Only the lines below starting at the one containing "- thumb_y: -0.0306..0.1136" and ending at the one containing "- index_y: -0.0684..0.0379" belong in the answer, each copied exactly.
● ● ● ● ●
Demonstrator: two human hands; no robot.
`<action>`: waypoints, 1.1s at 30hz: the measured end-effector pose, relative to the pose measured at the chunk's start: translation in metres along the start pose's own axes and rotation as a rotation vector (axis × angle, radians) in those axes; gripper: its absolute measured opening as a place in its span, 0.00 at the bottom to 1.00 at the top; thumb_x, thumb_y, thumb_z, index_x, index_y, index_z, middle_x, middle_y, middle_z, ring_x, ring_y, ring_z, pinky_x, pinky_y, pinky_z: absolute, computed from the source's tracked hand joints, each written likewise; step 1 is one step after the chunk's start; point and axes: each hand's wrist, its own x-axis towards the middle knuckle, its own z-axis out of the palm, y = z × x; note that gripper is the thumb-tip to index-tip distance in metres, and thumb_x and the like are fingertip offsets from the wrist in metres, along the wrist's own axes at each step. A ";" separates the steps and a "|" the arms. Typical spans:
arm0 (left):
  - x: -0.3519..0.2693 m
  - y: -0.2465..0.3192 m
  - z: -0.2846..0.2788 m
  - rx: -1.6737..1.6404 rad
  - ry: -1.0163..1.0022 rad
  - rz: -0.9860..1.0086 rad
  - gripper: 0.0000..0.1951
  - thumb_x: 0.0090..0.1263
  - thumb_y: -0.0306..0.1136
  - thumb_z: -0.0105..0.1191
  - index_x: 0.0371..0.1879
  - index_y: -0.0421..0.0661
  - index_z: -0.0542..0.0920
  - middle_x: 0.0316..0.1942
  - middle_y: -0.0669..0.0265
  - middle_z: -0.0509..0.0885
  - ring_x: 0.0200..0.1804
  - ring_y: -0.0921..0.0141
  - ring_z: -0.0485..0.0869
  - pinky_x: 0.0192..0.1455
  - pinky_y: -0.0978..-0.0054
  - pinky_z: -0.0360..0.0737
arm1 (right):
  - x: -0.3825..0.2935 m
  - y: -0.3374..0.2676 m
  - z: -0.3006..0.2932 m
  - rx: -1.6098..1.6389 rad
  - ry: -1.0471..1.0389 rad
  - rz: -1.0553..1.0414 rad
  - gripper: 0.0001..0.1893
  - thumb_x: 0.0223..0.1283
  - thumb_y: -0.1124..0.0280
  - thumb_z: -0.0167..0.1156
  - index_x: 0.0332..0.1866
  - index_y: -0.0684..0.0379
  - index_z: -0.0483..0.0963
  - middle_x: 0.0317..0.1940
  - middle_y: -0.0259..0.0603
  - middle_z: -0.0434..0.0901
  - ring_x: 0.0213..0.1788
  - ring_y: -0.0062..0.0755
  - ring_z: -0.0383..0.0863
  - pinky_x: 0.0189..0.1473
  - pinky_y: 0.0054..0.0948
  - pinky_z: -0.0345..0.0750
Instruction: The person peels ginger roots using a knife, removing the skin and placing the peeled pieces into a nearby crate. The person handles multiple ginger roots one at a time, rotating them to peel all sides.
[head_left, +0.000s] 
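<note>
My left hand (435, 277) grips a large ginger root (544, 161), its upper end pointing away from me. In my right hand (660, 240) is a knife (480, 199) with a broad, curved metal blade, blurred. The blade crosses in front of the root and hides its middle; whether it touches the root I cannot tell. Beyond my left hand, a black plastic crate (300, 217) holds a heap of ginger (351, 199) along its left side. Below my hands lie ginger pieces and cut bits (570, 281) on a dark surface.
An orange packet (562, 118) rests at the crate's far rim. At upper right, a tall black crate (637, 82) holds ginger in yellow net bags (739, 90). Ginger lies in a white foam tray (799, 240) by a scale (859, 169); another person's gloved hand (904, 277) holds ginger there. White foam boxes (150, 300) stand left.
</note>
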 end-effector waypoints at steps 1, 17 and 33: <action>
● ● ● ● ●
SOLUTION BELOW
  - thumb_y: -0.0306..0.1136
  - thumb_z: -0.0105..0.1191
  - index_x: 0.0371..0.1879
  - index_y: -0.0421..0.0661
  - index_z: -0.0542..0.0920
  - middle_x: 0.0316..0.1942
  - middle_y: -0.0669..0.0265
  - middle_z: -0.0509..0.0885
  - ring_x: 0.0200..0.1804
  - ring_y: -0.0921..0.0141
  - ring_z: -0.0485..0.0869
  - pinky_x: 0.0192..0.1455
  - pinky_y: -0.0978..-0.0054
  - pinky_z: -0.0360..0.0737
arm1 (right):
  - x: -0.3825..0.2935 m
  - y: -0.3374..0.2676 m
  - z: -0.3006..0.2932 m
  - rx: -1.6098..1.6389 rad
  - ry: -1.0471..1.0389 rad
  - rz: -1.0553..1.0414 rad
  - gripper: 0.0001..0.1893
  - thumb_x: 0.0223..0.1283
  - thumb_y: -0.1124..0.0280
  - thumb_z: -0.0167..0.1156
  - index_x: 0.0332..0.1866
  - index_y: -0.0684..0.0379

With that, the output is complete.